* **EXERCISE PROMPT**: Reproduce the full listing as it stands. Images do not belong in the copy.

** Opening DATASET EXCERPT block **

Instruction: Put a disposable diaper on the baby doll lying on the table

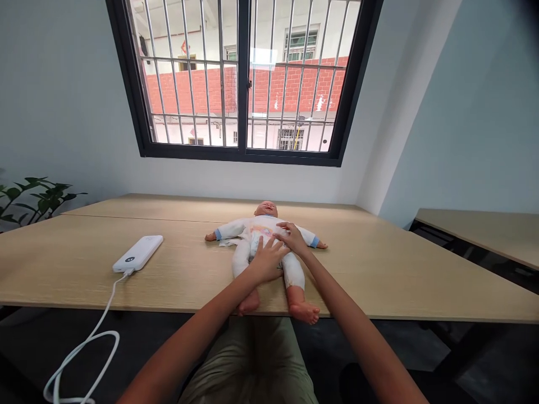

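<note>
A baby doll (263,233) in a white romper with blue cuffs lies on its back on the wooden table (84,264), head toward the window, feet over the near edge. My left hand (267,259) lies flat on the doll's lower belly, fingers stretched out and spread. My right hand (292,237) rests on the doll's chest just right of it, fingers bent, their tips pressing the cloth. Whether those fingers pinch the fabric is hard to make out. A bit of white cloth or diaper (229,242) shows under the doll's left side.
A white power bank (138,253) lies on the table to the left, its white cable (84,348) looping down over the front edge. A leafy plant (33,196) stands at far left. A second table (484,230) is at right. A barred window (242,78) faces me.
</note>
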Demonstrator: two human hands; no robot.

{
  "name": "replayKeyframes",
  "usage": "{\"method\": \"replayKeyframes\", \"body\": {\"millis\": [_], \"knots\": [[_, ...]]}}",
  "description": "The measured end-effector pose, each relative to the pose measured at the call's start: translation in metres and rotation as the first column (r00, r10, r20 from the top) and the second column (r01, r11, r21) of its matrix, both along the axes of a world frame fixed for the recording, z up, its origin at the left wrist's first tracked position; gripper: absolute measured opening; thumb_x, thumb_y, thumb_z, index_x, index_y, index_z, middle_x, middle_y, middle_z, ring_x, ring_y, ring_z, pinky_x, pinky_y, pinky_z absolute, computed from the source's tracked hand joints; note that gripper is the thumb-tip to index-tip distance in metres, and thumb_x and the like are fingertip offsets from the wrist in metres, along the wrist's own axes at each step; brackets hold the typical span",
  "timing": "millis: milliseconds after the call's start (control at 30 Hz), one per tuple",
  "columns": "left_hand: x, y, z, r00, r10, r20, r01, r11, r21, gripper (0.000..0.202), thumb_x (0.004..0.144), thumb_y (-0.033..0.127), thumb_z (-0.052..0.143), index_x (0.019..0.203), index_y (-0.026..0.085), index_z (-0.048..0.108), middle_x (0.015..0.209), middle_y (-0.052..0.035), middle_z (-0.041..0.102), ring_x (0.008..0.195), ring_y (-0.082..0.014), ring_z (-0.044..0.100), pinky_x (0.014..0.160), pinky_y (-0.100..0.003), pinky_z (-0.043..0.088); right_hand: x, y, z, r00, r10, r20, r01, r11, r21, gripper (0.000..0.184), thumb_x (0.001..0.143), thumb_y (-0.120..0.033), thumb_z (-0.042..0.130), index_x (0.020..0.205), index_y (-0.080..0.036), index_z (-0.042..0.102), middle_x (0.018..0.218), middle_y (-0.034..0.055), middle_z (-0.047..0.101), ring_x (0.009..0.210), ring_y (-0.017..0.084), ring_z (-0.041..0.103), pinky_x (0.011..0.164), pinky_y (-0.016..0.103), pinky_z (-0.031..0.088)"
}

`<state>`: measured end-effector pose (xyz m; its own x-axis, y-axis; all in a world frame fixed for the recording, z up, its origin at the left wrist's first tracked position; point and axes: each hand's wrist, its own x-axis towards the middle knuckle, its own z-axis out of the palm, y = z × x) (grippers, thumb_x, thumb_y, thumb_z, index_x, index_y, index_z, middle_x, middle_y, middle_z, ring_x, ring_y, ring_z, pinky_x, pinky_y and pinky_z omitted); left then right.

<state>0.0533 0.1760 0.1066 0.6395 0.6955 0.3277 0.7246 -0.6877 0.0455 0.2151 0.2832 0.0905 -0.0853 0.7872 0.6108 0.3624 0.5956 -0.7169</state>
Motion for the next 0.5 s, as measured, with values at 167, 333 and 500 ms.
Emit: {"method": "replayKeyframes", "body": {"millis": [167, 333, 500], "knots": [[-0.015, 0.011, 0.008, 0.985, -0.054, 0.161, 0.053, 0.999, 0.013, 0.065, 0.081, 0.036, 0.07, 0.141, 0.026, 0.05, 0.151, -0.014, 0.045, 0.141, -0.0357, 0.039, 0.118, -0.052, 0.031, 0.001, -0.007, 0.003, 0.99, -0.134, -0.053, 0.138, 0.986, 0.097, 0.044, 0.07, -0.053, 0.073, 0.097, -0.019, 0.067, 0.108, 0.0118, 0.066, 0.098, 0.026, 0.059, 0.09, 0.044, 0.048], [-0.032, 0.034, 0.013, 0.977, -0.077, 0.198, 0.071, 0.997, 0.038, 0.064, 0.078, 0.056, 0.073, 0.131, 0.024, 0.059, 0.138, -0.0141, 0.059, 0.137, -0.0382, 0.044, 0.122, -0.057, 0.02, 0.002, -0.016, 0.012, 0.968, -0.156, -0.196, 0.176, 0.981, 0.087, 0.037, 0.08, -0.052, 0.063, 0.095, -0.018, 0.066, 0.092, 0.0087, 0.068, 0.081, 0.022, 0.062, 0.075, 0.036, 0.05], [-0.042, 0.057, 0.006, 0.92, -0.12, 0.373, 0.161, 0.984, -0.08, 0.045, 0.082, 0.053, 0.067, 0.116, 0.024, 0.069, 0.132, -0.0121, 0.064, 0.134, -0.0362, 0.049, 0.12, -0.052, 0.027, 0.0, -0.018, 0.007, 0.996, 0.051, -0.074, -0.052, 0.999, -0.009, 0.034, 0.078, -0.038, 0.063, 0.106, -0.019, 0.068, 0.088, 0.0054, 0.072, 0.081, 0.019, 0.066, 0.071, 0.032, 0.051]]}}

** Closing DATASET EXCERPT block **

* **TASK SOLUTION**:
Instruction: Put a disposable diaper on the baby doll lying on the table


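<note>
A baby doll (263,233) in a white romper with blue cuffs lies on its back on the wooden table (84,264), head toward the window, feet over the near edge. My left hand (267,259) lies flat on the doll's lower belly, fingers stretched out and spread. My right hand (292,237) rests on the doll's chest just right of it, fingers bent, their tips pressing the cloth. Whether those fingers pinch the fabric is hard to make out. A bit of white cloth or diaper (229,242) shows under the doll's left side.
A white power bank (138,253) lies on the table to the left, its white cable (84,348) looping down over the front edge. A leafy plant (33,196) stands at far left. A second table (484,230) is at right. A barred window (242,78) faces me.
</note>
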Demonstrator: two human hands; no robot.

{
  "name": "replayKeyframes",
  "usage": "{\"method\": \"replayKeyframes\", \"body\": {\"millis\": [_], \"knots\": [[_, ...]]}}",
  "description": "The measured end-effector pose, each relative to the pose measured at the call's start: translation in metres and rotation as the first column (r00, r10, r20 from the top) and the second column (r01, r11, r21) of its matrix, both along the axes of a world frame fixed for the recording, z up, its origin at the left wrist's first tracked position; gripper: absolute measured opening; thumb_x, thumb_y, thumb_z, index_x, index_y, index_z, middle_x, middle_y, middle_z, ring_x, ring_y, ring_z, pinky_x, pinky_y, pinky_z absolute, computed from the source's tracked hand joints; note that gripper is the thumb-tip to index-tip distance in metres, and thumb_x and the like are fingertip offsets from the wrist in metres, along the wrist's own axes at each step; brackets hold the typical span",
  "timing": "millis: milliseconds after the call's start (control at 30 Hz), one per tuple",
  "columns": "left_hand: x, y, z, r00, r10, r20, r01, r11, r21, gripper (0.000..0.202), thumb_x (0.004..0.144), thumb_y (-0.033..0.127), thumb_z (-0.052..0.143), index_x (0.019..0.203), index_y (-0.026..0.085), index_z (-0.048..0.108), middle_x (0.015..0.209), middle_y (-0.052..0.035), middle_z (-0.041..0.102), ring_x (0.008..0.195), ring_y (-0.082..0.014), ring_z (-0.044..0.100), pinky_x (0.014..0.160), pinky_y (-0.100..0.003), pinky_z (-0.043..0.088); right_hand: x, y, z, r00, r10, r20, r01, r11, r21, gripper (0.000..0.184), thumb_x (0.001..0.143), thumb_y (-0.120..0.033), thumb_z (-0.042..0.130), index_x (0.020..0.205), index_y (-0.080..0.036), index_z (-0.042..0.102), middle_x (0.018..0.218), middle_y (-0.034..0.055), middle_z (-0.047..0.101), ring_x (0.009..0.210), ring_y (-0.017..0.084), ring_z (-0.041..0.103), pinky_x (0.011..0.164), pinky_y (-0.016..0.103), pinky_z (-0.031..0.088)"
}

`<state>`: measured end-effector pose (xyz m; its own x-axis, y-axis; all in a world frame fixed for the recording, z up, its origin at the left wrist's first tracked position; point and axes: each hand's wrist, its own x-axis towards the middle knuckle, its own z-axis out of the palm, y = z × x) (grippers, thumb_x, thumb_y, thumb_z, index_x, index_y, index_z, middle_x, middle_y, middle_z, ring_x, ring_y, ring_z, pinky_x, pinky_y and pinky_z omitted); left then right.

<state>0.0533 0.1760 0.1066 0.6395 0.6955 0.3277 0.7246 -0.6877 0.0455 0.2151 0.2832 0.0905 -0.0853 0.7872 0.6108 0.3624 0.5956 -0.7169</state>
Motion for the next 0.5 s, as measured, with values at 167, 333 and 500 ms.
Emit: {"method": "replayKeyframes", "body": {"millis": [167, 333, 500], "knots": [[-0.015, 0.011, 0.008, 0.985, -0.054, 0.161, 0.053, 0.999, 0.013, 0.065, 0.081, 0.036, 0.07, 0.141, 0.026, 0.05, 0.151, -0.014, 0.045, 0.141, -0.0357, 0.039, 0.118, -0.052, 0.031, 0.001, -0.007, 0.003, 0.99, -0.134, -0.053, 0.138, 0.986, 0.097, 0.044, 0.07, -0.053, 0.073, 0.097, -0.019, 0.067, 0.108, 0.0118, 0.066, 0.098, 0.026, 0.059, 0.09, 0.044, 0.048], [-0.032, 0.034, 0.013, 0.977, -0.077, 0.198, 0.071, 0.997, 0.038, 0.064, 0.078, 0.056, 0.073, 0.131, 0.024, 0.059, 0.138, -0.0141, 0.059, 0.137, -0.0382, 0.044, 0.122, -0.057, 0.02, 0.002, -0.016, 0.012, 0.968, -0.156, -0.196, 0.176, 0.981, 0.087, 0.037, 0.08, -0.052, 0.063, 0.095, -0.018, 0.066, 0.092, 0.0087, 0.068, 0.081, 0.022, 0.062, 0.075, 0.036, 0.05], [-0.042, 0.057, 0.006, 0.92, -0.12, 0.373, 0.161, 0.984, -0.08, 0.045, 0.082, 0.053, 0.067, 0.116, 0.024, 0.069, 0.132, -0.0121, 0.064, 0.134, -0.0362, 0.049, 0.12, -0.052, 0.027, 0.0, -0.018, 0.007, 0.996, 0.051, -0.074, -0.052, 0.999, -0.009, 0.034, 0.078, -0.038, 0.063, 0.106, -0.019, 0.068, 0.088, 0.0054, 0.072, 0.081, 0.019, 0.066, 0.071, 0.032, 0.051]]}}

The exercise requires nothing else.